7) In your opinion, how have advanced statistics changed the game over the years?
It's interesting to trace the evolution of advanced statistics over time. It's not as linear as some popular accounts make it out to be (at least, as far as I can tell). There has always been a battle between qualitative (scouting and visual assessment) and quantitative evaluation. They've both been used, but the weights afforded to each have certainly ebbed back and forth over time. Even once you establish that the quantitative should play a prominent role you then see battles over which quantitative measures to use. What should count more? What actually captures qualities and abilities that matter? That's not something that will end, and it shouldn't. There should be no sacred cows, especially in a competitive environment. Otherwise things get stagnant and you stop evolving and improving.

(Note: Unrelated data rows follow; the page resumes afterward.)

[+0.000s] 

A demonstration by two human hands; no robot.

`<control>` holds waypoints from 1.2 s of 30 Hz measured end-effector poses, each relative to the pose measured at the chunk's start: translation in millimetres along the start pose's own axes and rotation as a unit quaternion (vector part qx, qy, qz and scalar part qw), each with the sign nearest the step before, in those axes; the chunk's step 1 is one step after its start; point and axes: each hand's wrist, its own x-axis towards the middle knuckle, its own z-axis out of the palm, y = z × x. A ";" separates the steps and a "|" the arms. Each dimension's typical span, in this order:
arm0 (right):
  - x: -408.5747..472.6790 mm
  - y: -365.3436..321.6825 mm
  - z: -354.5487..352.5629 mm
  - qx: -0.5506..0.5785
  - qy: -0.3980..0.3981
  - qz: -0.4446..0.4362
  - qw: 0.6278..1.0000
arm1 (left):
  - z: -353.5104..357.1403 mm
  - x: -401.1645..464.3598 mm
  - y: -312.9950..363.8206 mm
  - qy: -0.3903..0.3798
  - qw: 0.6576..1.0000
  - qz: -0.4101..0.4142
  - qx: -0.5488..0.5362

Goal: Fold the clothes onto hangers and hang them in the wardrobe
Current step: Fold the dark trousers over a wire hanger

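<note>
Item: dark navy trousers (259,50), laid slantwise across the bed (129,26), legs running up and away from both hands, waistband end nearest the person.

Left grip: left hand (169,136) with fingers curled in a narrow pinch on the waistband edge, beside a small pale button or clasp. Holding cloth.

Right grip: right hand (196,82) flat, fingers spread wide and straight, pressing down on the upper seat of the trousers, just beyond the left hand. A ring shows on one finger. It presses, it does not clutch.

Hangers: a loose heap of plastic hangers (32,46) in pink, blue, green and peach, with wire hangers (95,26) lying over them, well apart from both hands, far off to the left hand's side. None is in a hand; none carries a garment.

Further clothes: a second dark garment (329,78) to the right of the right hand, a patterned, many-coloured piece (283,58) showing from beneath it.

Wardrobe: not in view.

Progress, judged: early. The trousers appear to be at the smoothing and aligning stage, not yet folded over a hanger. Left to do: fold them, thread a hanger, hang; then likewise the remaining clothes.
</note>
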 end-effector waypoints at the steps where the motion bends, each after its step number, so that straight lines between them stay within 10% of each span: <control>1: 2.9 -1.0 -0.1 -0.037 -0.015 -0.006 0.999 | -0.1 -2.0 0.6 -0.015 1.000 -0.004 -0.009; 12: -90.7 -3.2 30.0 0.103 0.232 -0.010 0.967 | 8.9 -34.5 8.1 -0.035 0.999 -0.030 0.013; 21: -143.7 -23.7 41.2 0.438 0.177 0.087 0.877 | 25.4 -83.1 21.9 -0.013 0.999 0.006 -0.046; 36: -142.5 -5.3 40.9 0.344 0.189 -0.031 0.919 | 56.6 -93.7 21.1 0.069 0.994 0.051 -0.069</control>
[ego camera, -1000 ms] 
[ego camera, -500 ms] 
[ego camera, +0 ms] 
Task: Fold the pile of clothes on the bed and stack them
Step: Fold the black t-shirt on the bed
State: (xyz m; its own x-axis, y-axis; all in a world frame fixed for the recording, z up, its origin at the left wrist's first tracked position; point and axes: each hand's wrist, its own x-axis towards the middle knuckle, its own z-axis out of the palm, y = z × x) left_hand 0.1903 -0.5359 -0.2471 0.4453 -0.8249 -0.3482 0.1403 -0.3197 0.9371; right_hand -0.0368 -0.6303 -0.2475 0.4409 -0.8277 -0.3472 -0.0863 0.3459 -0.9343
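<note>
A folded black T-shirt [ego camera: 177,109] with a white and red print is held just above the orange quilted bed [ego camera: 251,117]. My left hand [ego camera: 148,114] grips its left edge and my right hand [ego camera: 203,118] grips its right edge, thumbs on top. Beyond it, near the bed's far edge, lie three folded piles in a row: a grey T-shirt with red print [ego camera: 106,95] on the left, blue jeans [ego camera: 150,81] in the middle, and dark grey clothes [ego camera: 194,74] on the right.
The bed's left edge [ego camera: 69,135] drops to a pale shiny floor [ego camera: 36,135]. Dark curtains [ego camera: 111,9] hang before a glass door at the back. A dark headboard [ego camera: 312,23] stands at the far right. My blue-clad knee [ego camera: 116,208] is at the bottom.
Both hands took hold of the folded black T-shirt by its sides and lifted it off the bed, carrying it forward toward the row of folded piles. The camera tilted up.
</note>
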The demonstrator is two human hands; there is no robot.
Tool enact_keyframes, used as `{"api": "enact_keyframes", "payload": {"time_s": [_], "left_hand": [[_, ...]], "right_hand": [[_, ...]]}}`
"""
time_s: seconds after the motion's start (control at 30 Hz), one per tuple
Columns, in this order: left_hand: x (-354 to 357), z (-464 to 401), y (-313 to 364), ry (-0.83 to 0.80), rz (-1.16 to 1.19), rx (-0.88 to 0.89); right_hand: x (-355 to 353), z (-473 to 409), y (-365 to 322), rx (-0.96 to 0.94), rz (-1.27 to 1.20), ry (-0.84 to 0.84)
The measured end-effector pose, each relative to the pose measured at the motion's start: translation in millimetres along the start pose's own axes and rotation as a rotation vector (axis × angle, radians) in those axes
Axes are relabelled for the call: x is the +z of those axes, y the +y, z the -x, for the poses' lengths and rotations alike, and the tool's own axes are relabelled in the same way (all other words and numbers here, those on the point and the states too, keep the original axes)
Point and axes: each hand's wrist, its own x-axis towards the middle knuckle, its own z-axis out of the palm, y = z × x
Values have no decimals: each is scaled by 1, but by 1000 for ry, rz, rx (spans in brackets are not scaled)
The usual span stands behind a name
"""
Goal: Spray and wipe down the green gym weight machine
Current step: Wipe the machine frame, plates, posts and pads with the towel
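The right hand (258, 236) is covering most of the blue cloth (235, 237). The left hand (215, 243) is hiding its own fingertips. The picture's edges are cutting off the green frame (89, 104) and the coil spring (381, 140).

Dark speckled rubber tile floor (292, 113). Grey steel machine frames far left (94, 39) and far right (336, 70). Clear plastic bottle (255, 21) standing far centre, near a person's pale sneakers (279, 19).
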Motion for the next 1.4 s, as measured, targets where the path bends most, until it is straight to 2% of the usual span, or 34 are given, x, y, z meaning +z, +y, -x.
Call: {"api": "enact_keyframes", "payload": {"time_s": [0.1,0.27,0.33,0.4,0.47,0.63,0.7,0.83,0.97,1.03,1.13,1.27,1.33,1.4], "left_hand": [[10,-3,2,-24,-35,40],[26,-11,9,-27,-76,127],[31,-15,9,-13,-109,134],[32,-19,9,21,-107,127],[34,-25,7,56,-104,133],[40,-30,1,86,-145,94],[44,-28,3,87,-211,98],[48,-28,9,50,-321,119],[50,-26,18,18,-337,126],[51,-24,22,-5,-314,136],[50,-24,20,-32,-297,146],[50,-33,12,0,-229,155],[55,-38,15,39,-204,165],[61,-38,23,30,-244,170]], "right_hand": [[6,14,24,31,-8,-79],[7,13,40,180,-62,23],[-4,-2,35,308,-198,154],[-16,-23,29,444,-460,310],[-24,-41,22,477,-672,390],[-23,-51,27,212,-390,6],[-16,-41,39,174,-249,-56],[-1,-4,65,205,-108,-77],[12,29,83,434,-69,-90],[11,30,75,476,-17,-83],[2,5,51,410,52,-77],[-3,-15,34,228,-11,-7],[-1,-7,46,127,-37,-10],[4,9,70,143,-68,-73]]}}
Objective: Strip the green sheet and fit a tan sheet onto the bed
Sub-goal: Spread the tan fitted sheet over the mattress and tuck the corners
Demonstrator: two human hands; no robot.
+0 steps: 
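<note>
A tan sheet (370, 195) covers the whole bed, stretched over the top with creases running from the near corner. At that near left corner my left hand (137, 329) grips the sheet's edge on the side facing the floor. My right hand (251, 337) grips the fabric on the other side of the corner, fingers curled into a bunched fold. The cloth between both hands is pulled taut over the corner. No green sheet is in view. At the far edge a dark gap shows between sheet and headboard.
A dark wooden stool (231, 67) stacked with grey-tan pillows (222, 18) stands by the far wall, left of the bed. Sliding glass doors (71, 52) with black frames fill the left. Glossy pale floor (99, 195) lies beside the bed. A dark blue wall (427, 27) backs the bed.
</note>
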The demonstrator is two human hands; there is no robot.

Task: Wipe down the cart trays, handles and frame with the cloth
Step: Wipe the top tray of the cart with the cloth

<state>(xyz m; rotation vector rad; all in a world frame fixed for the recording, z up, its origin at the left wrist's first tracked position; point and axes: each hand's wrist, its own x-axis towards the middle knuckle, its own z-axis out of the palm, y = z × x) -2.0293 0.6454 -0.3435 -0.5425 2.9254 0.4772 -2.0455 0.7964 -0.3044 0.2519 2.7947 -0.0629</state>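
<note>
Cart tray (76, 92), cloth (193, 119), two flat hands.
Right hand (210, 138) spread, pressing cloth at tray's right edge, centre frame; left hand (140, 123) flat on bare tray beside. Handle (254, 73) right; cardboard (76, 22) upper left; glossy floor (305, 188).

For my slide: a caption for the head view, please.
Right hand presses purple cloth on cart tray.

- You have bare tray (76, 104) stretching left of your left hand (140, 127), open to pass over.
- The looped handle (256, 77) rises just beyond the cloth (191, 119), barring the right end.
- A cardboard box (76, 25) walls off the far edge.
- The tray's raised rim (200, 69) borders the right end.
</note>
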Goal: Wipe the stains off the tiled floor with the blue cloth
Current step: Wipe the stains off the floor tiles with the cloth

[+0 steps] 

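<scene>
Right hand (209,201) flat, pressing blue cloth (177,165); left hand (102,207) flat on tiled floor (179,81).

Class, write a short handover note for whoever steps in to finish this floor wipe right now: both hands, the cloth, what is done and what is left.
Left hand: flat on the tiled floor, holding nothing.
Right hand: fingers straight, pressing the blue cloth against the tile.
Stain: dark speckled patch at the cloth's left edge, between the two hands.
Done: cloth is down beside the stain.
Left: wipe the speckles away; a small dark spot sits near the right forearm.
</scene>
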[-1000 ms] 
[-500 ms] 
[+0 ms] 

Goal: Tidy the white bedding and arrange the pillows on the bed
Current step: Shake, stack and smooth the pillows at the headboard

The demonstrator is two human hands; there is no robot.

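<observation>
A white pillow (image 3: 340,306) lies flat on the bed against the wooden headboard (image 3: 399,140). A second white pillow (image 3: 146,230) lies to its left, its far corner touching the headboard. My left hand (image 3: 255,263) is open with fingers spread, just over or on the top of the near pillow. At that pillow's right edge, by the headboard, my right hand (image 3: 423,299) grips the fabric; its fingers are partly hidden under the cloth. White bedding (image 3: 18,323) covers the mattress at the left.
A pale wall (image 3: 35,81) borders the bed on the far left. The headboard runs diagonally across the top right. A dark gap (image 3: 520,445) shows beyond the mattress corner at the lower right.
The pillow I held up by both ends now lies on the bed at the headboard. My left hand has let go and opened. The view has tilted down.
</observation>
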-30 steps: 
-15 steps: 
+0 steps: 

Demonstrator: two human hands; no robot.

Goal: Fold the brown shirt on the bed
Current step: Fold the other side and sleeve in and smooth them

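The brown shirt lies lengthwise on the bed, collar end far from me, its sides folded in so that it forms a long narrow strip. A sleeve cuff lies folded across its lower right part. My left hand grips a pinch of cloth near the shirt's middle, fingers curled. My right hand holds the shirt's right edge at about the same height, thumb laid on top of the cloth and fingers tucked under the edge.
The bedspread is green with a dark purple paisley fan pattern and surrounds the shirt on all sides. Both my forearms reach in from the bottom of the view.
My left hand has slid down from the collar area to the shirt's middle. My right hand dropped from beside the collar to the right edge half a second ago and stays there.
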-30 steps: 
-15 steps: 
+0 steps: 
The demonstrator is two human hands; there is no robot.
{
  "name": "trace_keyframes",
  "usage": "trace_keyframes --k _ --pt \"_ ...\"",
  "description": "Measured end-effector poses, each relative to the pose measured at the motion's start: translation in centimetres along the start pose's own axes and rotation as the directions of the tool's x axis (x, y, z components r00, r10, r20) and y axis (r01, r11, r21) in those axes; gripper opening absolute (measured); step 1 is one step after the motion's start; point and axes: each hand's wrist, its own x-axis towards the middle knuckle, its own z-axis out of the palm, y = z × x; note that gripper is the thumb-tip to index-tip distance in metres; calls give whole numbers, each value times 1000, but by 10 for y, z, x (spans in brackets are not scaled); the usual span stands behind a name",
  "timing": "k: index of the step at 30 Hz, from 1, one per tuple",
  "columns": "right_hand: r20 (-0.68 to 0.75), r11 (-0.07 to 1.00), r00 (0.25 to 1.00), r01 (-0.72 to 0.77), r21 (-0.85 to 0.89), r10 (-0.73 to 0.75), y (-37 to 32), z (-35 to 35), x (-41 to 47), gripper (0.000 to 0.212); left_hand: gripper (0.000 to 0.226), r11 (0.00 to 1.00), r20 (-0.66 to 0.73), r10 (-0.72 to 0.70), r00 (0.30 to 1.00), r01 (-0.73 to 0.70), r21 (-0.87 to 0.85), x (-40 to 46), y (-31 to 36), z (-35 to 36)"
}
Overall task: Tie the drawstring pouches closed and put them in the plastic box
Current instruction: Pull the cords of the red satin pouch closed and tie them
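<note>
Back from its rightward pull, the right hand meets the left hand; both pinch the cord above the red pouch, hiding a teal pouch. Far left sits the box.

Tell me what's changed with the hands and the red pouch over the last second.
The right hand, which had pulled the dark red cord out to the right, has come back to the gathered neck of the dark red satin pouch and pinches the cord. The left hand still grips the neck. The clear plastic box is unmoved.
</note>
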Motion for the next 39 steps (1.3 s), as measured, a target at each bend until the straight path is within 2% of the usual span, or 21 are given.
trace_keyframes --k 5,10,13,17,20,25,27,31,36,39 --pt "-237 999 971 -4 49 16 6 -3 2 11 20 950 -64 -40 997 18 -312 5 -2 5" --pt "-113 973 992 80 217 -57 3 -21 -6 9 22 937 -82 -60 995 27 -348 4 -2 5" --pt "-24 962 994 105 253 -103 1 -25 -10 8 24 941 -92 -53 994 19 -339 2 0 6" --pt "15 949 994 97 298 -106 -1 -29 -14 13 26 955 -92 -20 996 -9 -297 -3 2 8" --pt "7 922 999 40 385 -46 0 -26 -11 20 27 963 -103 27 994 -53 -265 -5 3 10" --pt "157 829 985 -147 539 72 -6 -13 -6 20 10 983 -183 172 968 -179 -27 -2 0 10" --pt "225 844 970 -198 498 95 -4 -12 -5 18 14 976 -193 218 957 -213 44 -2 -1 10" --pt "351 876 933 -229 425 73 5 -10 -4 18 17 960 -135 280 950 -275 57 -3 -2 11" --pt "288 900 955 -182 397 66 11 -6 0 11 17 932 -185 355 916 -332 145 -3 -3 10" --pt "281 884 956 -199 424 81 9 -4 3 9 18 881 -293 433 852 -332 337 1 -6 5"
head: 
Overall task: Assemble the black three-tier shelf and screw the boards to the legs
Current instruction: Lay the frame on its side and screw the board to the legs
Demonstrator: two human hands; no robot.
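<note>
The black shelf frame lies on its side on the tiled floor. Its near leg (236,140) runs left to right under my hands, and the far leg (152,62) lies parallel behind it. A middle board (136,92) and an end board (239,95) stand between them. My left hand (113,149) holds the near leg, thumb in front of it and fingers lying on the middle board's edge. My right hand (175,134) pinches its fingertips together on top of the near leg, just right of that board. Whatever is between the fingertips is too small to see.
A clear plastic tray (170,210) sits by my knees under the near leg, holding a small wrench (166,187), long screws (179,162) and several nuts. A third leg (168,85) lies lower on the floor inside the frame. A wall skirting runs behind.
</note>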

I think right now you have advanced statistics in their most prominent role--in terms of importance and visibility--in the history of the league. Like with most organizations, it starts from the top down. As front offices have embraced different stats and approaches so too have more managers and players. It's not everyone, but I think you can hear the difference as some players and managers will actually discuss advanced stats openly with reporters (e.g. BABIP, FIP, etc.). Right now you see different players being given a chance or valued in ways they might not have in the past. But it isn't universal across the league and it changes year to year in some cases. Teams are generally stealing and bunting less, sure, but we still see variation by team. Advanced stats had something to do with that, but so did Earl Weaver and the DH.
Of course, the stats that people focus on today could be different 10 years from now. I think generally the importance on them is here to stay, but what stats and approaches become most prominent will change as people keep searching for that new inefficiency or niche to exploit. Adaptation and selection. One of the few constants in our world.